Bathing & Books
In those early months, I would put the pipsqueak in his plastic baby tub and rinse him off. Now it seems so long ago that he was that tiny and helpless. He sits (and sometimes stands) in the tub on his own now, often joined by big brother, and the two of them will play together or separately. He’s usually quite happy in the tub, but he doesn’t like getting out and being dried off. As soon as I get him out, he starts shrieking “Escape! Escape!” because he wants to run around the upstairs, naked and giggling. The squeaker thinks the whole thing is hilarious – he calls it “the show” and runs around with the pipsqueak making loud “whooping” noises. I have to chase, pounce on, and dress the pipsqueak pretty quickly or else he’ll pee on the floor (accompanied by a mournful little voice saying “Pee...pee...”).

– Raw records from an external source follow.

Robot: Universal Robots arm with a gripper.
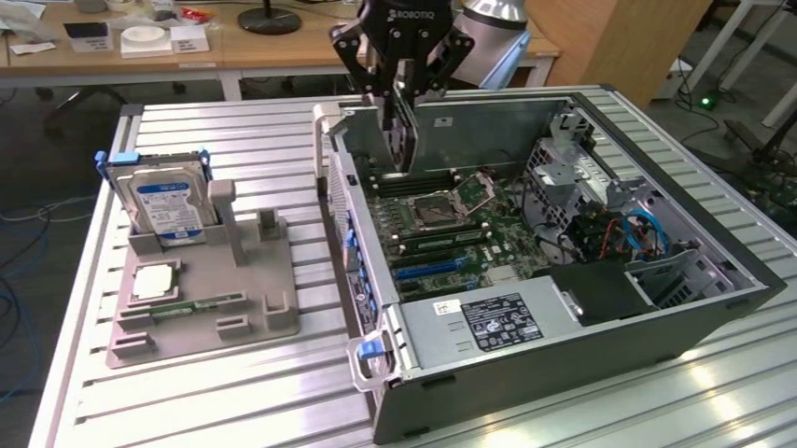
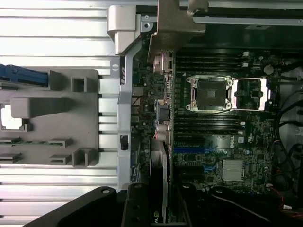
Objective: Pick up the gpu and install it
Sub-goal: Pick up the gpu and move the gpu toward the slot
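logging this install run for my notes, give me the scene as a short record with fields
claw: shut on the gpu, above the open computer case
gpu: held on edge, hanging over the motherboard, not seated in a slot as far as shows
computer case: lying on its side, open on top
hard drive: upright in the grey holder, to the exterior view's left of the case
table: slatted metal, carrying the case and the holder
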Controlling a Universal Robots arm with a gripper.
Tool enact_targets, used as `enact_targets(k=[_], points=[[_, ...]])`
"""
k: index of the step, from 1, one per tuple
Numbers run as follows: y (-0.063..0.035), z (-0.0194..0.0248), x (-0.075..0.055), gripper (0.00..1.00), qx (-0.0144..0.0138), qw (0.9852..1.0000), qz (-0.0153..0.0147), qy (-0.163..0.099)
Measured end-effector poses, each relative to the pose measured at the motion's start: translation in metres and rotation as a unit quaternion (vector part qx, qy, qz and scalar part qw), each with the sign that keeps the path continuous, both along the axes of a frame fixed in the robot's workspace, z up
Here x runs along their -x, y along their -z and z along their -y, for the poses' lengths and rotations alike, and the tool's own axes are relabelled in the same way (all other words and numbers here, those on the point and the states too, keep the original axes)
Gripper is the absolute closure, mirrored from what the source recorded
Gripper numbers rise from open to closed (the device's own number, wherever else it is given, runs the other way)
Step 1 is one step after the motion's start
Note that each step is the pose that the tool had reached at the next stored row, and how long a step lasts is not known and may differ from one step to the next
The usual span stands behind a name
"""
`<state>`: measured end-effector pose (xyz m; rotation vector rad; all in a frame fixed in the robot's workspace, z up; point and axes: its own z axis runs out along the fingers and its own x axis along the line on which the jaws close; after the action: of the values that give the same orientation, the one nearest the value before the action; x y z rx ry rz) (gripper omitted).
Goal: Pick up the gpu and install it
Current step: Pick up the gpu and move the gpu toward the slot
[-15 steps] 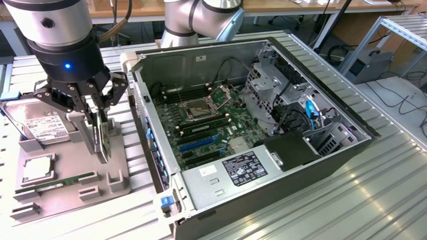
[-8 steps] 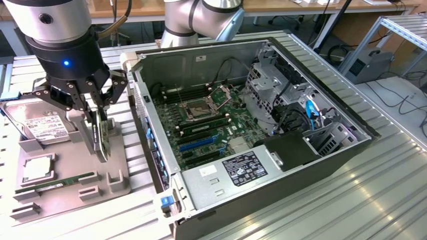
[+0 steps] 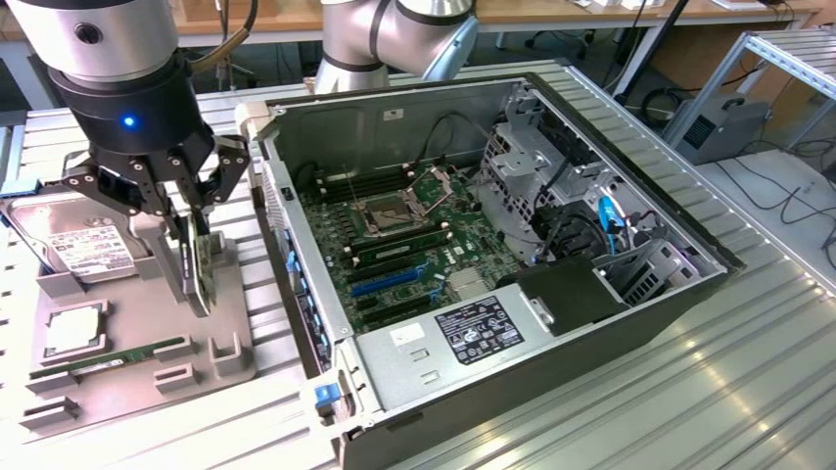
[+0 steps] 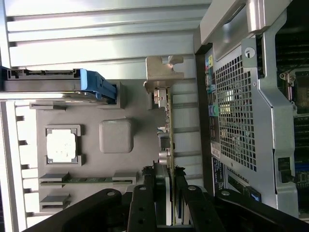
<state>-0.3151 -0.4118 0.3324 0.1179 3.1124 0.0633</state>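
One robot hand [image 3: 176, 220] clamps the gpu [image 3: 199, 264] between its two fingers, the thin dark card standing on edge over the grey parts tray [image 3: 144, 323], its pale metal bracket at the end away from the hand. Just beside it on the ribbed tabletop [image 3: 731, 372] sits the open computer case [image 3: 392, 117], while a hard drive [image 3: 85, 245], a processor chip [image 3: 72, 333] and a green memory stick [image 3: 112, 359] lie in their tray slots.
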Motion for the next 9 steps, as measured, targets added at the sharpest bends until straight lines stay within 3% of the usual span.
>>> enact_targets(k=[9], points=[[-0.0022, 0.0, 0.0, 0.73, 0.0, 1.0, 0.0, 0.0]])
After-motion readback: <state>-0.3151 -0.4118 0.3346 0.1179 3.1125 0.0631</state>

In the middle of this chaos, I am left wondering why I thought this routine was conducive to settling down for bed.
Then it’s time for a book, which the pipsqueak has mixed feelings about. Only in retrospect do I appreciate the squeaker’s deep and early love for books. At six months, he would rest quietly on our laps while we read to him; he listened carefully and studied the pictures. At age two, he listened to long chapters from Tolkien’s The Hobbit. I didn’t try to read him the whole book, but he liked the chapter about the spiders. Because the squeaker is a very wiggly, high-energy kid, it did not occur to me that he had an unusual ability to absorb reading.
Now, maybe it’s the pipsqueak’s who’s unusual, but somehow, I don’t think so. He likes books OK. He’ll sit and page through them himself, and he’ll point out things in the pictures. But he doesn’t settle down to listen to a book in that uncanny way that the squeaker had. He thinks certain books are very funny, and he’ll be very engaged when you read those books to him – but briefly. Well before you get through the book, he’ll cheerfully say, “All done!” and try to close the book. Lately, we’ve been reading Goodnight Moon every night, and he does seem to enjoy the rhythm of the text. He likes the cow jumping over the moon and he really loves the clocks (the kid has a thing for clocks), but he is always very happy when the book is over and he gets to snuggle in, nurse, and sleep.
Like most parents of more than one child, I marvel at how very different my two little boys are. No one is the world is as genetically similar to the squeaker as the pipsqueak, and yet they are very different little people.